Due to the fact that we stayed at the sema as long as we could, we entered the zikr house quite late. The males in our group were led into the first room on our left, and we, the females, were shuffled into the second. We draped scarves over our heads, lowered ourselves to our knees, and began swaying with the other ladies behind the thatched screen. I felt clumsy and sad, and I felt somehow jilted—especially after the opening of the sema. Why couldn’t we get in on the action, why couldn’t we take part in the ecstacy? Through the tiny openings in the screen, I could see that the men were rocking back and forth wildly. They appeared to be in a state of full-on rapture, and I wanted to join them. When I finally resigned myself to chanting quietly and pounding on my knee like the woman beside me, someone tapped me on my left shoulder and pulled me to my feet. As a group, we were led inside the men’s quarters. Breathless and red-faced, they motioned for us to sit at the front of the room beside our friend Daryoosh, who plays the frame drum like a possessed god, and the other musicians.
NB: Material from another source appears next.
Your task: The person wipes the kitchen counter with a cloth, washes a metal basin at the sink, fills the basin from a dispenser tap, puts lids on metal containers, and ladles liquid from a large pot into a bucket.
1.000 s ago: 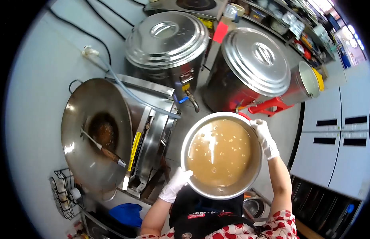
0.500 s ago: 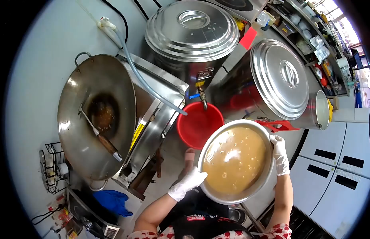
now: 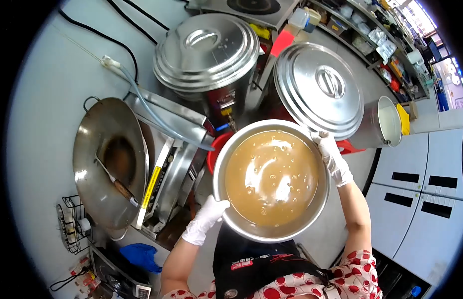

They gave us water and lemon mints. They invited us to join them in chanting the name of God—ardently, passionately, and with immediacy—and in entering an altered state. They didn’t care that we were wearing sneakers and slightly off-the-shoulder tops, nor did they care that our scarves were not fastened correctly; they cared that we, too, needed to voice our longing for connection, for God. We started off shy, but by the end of it, we were as tousled and tuned as the best of them.

 

I was near tears by the end of the zikr. For me, the men’s invitation and openness was even more affecting than the chanting. As a woman on this trip, I’ve had to sit behind a screen or two, let me tell you. While I stopped complaining about it months ago, it has always bothered me and made me feel estranged from male worshippers (and from organized worship, for that matter). Bearing witness to the communal emotive and spiritual life of men—and taking part in it—had quite an impact on me. It was very healing, and will stick with me. More than anything else, the zikr taught me about forgiveness.

 

At one in the morning, when we finally got up to leave, I and the others said goodbye to the father of the zikr. “You’ve been here before, haven’t you?” he asked matter-of-factly. I nodded my head “no.” The next day, when the same comment was made by the aforementioned sea captain, I laughed and looked at Camille. She nodded her head “yes.” Uzeyir tells us that according to Sufi mythology, God created each of us by pinching a bit of dust from China, a bit of dust from Turkey, and a bit of dust from the US (you get the point), mixing us with water, molding us into clay figures, and then blowing breath into us, giving us life. “Travelers are composed of various dust, you see. They travel to remember themselves, just as those whose dust comes from one place like to stay put.” Later that day I told him that I think God threw a little Konyan dust and honey in my mix; I was drawn by the dust and the baklava, the mingling of the earthy and the sweet. He laughed a grand laugh and exhaled: “Huu!”